-- Exercise --
Among the lines below, restate word for word only those from the line with "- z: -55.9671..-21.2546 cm" through the line with "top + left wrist", with both end lines kept.

-- Supplied records --
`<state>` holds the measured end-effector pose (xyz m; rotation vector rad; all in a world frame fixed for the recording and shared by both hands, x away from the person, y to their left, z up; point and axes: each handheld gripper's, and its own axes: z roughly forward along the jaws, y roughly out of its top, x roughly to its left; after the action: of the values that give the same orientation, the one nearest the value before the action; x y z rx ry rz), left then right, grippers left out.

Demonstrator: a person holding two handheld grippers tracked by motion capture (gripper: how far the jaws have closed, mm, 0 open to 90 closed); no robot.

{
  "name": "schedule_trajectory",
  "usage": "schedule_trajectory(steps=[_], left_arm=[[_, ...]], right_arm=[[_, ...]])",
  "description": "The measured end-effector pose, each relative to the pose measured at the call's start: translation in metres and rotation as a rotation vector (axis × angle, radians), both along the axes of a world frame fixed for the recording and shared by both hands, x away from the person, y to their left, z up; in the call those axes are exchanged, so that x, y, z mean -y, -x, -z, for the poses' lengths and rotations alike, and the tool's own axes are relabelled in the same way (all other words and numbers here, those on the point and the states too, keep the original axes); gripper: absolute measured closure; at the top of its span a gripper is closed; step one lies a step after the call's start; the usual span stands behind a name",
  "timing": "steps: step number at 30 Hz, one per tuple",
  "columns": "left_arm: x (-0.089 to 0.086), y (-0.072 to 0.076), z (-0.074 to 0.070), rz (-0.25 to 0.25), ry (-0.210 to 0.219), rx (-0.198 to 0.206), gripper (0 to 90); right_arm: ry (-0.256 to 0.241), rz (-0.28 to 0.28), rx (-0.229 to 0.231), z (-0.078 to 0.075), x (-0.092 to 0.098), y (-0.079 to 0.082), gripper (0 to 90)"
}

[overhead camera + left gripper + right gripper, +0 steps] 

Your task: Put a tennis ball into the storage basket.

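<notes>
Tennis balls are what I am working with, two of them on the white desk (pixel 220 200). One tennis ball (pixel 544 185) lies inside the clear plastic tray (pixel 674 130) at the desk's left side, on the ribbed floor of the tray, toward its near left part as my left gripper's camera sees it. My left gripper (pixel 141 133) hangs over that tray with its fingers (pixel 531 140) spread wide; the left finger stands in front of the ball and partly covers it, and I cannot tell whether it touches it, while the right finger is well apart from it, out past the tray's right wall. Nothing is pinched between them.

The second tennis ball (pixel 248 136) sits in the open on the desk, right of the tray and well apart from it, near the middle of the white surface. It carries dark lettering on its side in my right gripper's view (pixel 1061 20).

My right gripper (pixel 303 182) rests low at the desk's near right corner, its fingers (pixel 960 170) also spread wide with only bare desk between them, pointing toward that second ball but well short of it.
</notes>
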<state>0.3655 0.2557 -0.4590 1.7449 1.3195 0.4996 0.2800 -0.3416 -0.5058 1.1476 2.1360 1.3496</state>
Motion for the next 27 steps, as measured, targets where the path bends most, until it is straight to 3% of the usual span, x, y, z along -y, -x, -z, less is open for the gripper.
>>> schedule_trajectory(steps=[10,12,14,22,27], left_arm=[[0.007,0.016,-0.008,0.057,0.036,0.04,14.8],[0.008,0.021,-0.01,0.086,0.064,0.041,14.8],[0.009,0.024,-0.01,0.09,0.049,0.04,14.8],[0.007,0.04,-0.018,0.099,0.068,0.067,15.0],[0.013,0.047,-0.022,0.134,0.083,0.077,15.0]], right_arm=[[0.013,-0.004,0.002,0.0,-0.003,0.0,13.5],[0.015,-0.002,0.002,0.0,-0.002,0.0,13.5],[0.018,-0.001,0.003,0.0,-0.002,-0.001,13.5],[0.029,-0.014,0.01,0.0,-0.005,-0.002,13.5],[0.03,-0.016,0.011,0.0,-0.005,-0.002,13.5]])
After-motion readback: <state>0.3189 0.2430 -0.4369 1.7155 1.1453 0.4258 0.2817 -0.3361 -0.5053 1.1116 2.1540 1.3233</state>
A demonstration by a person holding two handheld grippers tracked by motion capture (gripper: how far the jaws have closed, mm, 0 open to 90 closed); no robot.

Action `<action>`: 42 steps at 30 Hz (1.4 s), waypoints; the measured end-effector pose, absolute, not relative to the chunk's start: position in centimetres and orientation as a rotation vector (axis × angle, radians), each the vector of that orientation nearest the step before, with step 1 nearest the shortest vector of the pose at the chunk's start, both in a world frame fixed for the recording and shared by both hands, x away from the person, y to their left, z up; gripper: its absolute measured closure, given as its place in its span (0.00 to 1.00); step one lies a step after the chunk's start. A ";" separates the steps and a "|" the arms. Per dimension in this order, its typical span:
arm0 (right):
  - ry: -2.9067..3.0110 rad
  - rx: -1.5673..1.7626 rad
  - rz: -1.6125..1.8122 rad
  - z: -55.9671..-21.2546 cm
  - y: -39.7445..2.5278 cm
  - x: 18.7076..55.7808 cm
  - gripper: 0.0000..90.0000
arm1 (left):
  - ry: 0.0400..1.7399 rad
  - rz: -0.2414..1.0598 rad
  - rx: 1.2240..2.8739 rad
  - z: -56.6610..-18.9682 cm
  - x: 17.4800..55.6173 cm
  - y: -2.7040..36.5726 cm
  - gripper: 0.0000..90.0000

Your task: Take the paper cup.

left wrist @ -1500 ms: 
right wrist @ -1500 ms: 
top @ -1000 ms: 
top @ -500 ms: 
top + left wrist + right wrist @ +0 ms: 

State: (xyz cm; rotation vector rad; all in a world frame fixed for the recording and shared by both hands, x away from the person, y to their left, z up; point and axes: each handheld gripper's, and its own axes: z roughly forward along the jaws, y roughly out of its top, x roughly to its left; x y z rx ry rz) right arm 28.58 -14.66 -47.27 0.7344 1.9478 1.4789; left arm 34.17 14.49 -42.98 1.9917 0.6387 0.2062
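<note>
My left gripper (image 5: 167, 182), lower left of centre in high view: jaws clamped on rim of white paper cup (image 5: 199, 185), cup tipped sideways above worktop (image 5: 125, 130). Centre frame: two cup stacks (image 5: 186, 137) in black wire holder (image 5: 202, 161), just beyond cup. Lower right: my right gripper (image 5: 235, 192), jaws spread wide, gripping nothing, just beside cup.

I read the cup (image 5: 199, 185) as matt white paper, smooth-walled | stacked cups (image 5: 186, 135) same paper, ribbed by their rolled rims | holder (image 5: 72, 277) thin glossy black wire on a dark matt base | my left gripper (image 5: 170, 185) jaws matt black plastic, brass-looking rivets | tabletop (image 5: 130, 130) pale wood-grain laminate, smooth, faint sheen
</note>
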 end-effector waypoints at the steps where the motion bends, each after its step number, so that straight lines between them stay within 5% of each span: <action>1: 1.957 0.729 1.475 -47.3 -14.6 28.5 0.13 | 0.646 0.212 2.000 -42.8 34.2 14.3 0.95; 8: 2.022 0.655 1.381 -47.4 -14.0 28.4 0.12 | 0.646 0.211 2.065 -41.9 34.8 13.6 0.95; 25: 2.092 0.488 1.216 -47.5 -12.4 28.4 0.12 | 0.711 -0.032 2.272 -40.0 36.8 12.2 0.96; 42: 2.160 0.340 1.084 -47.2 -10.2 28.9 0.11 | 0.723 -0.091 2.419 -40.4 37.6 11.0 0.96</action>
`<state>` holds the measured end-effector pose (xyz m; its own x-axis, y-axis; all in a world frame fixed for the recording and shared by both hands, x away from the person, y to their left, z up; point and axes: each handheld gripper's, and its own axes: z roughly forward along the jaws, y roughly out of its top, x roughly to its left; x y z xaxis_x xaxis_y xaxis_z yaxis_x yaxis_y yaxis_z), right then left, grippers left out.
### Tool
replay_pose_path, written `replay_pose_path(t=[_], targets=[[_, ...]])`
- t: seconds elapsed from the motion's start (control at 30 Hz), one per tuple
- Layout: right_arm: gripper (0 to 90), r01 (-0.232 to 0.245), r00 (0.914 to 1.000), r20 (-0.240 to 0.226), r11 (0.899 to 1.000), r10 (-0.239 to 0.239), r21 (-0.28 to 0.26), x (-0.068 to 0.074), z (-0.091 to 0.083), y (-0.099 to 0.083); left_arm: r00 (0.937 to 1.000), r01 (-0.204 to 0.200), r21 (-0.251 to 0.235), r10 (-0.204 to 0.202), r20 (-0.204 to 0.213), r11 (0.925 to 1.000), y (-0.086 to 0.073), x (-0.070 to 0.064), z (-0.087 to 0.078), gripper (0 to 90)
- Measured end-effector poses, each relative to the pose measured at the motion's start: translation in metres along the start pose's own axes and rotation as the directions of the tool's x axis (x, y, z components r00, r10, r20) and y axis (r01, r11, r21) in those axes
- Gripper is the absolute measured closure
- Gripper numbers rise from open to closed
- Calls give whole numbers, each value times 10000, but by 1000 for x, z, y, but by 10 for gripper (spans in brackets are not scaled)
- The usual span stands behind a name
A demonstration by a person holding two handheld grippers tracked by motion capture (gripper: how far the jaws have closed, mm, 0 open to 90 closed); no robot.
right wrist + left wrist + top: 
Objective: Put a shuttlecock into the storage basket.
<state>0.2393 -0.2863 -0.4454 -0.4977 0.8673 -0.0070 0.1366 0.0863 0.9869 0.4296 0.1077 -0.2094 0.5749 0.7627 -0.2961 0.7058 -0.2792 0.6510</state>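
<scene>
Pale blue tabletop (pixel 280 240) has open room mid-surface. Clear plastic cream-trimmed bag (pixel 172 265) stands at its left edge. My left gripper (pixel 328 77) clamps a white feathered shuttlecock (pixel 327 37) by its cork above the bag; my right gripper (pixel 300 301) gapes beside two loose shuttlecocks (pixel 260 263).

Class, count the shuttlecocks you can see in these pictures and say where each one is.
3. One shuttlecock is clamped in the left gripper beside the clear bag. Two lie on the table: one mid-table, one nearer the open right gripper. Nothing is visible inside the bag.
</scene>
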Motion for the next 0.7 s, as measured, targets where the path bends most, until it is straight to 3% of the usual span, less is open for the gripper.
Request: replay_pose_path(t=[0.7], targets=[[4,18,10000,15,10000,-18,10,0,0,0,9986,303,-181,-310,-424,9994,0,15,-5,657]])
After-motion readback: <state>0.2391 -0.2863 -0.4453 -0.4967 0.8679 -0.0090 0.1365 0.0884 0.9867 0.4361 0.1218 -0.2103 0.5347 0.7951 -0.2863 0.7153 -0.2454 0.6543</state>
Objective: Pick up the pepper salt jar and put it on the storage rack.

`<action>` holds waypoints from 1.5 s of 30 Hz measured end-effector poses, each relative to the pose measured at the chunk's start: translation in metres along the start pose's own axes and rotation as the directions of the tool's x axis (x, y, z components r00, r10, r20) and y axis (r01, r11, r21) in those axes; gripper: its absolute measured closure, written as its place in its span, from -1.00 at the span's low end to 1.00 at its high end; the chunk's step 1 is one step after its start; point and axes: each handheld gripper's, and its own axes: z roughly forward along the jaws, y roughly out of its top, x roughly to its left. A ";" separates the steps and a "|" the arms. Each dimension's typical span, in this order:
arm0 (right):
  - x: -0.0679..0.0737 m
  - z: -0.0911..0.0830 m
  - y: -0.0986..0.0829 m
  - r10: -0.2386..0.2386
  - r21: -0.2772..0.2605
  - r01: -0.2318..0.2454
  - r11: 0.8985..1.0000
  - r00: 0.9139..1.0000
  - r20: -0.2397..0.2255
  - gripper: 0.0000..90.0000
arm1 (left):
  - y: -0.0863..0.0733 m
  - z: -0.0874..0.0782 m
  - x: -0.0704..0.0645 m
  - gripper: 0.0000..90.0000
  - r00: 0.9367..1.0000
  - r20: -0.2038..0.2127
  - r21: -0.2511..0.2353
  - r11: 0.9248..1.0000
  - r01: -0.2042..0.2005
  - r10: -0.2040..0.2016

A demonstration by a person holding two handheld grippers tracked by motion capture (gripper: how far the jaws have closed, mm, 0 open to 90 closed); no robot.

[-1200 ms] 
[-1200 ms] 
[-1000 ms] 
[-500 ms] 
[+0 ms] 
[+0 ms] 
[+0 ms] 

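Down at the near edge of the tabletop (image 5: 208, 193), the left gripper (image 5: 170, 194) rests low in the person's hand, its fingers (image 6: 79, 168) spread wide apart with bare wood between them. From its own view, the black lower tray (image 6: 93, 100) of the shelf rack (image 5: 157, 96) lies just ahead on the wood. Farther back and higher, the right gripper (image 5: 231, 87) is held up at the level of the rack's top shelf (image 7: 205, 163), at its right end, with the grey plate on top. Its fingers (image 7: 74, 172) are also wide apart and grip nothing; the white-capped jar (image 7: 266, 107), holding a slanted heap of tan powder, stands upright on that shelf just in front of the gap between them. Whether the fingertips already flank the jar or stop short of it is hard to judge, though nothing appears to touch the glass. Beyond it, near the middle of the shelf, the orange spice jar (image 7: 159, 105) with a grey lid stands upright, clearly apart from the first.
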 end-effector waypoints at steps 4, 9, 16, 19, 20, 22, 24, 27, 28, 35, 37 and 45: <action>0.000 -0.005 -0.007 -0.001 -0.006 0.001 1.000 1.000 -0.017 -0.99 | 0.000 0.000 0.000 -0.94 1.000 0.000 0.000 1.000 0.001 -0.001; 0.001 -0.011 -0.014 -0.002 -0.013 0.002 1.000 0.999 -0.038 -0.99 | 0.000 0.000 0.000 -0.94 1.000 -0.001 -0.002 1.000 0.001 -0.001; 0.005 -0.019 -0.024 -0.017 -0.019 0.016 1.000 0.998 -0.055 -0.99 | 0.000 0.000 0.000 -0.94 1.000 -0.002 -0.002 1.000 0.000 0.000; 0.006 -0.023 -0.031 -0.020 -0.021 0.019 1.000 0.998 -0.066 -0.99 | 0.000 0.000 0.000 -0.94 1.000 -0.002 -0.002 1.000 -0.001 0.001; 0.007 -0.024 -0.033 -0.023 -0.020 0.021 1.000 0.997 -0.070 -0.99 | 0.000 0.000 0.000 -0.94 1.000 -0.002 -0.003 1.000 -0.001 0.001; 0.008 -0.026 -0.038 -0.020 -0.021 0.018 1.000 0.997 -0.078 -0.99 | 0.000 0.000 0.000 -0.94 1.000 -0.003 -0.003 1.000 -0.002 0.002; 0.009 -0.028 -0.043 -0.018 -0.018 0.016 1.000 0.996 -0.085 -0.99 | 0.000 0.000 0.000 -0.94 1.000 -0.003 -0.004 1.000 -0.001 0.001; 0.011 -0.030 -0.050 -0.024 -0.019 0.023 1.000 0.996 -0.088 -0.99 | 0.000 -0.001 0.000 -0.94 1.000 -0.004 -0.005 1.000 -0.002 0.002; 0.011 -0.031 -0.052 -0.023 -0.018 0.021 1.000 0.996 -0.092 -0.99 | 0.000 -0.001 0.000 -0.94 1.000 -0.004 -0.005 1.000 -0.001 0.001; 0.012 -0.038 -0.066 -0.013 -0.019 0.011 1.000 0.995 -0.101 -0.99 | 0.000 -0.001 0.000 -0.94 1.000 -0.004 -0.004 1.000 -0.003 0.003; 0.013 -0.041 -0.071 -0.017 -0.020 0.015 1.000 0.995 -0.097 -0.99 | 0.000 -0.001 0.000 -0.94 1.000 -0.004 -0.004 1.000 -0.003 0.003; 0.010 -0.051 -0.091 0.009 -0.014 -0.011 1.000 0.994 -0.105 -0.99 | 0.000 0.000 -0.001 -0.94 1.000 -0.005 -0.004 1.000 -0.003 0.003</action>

-- Written response --
  - z: -55.9671..-21.2546 cm
  - y: -39.7445..2.5278 cm
  - x: 18.7076..55.7808 cm
  - gripper: 0.0000..90.0000
arm1 (left):
  - ry: 0.0400..1.7399 rad
  - rz: -0.2414..1.0598 rad
  - rx: 1.2240..2.8739 rad
  - z: -56.6610..-18.9682 cm
  - x: 17.4800..55.6173 cm
  - y: -2.7040..36.5726 cm
  - gripper: 0.0000..90.0000

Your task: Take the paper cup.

left wrist @ -1500 ms: 
right wrist @ -1500 ms: 
top @ -1000 ms: 
top @ -500 ms: 
top + left wrist + right wrist @ +0 ms: 

Nothing else is left to add to this answer.